Catalytic NH₃ decomposition has drawn growing interest in constructing the NH₃-based hydrogen economy. Ni catalysts show great potential in this reaction but suffer from low atom utilization efficiency and unclear structure–activity relationship. Here, atomic layer deposition was used to grow Ni clusters on CeO₂ nanorods to create a highly active catalyst for NH₃ decomposition, which outperforms the conventional Ni nanoparticle catalysts and the synthesized Ni single-atom catalyst. The distinct catalytic behaviors of Ni clusters and Ni single atoms were systematically investigated. It is revealed that the interfacial confinement effect induces a strong electronic interaction between Ni clusters and CeO₂, wherein abundant O_v-Ce³⁺ sites are formed in the vicinity of Ni clusters, resulting in interfacial electron-enriched Ni^δ− sites.
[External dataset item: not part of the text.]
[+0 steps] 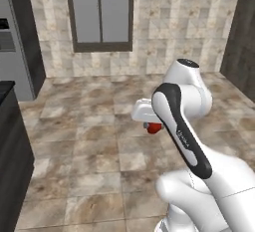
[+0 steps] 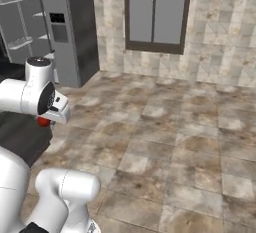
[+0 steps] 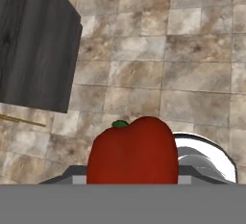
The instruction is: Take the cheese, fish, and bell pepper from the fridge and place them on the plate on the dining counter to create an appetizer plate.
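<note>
A dark-red bell pepper [image 3: 132, 153] with a small green stem sits close in the hand view, above the tiled floor. My gripper [image 1: 153, 128] is shut on the bell pepper [image 1: 155, 127], which hangs under the white hand at mid height. From the right base view the bell pepper [image 2: 43, 122] peeks out below the hand. The grey steel fridge [image 2: 65, 32] stands at the back left, one door open on pale shelves [image 2: 20, 42]. The black dining counter [image 1: 10, 136] runs along the left edge. The cheese, the fish and the plate are out of view.
Brown stone floor tiles [image 1: 99, 141] spread ahead toward a beige tiled wall with a tall grey window [image 1: 102, 12]. A dark wood-grain panel [image 3: 33, 40] is at the upper left of the hand view. A dark cabinet side [image 1: 241, 32] stands at the right.
</note>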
These Ni^δ− sites bind to N adatoms moderately, favoring N–H bond cleavage and nitrogen desorption (the rate-determining step), which is the origin of the high activity. In contrast, ionic Ni single atoms diffusing into the CeO₂ lattice display a much lower activity since strongly bound N adatoms block the active sites and retard the overall rate. This work provides a deep understanding of Ni-catalyzed NH₃ decomposition and paves the way for designing high-performance metal catalysts for other structure-sensitive reactions.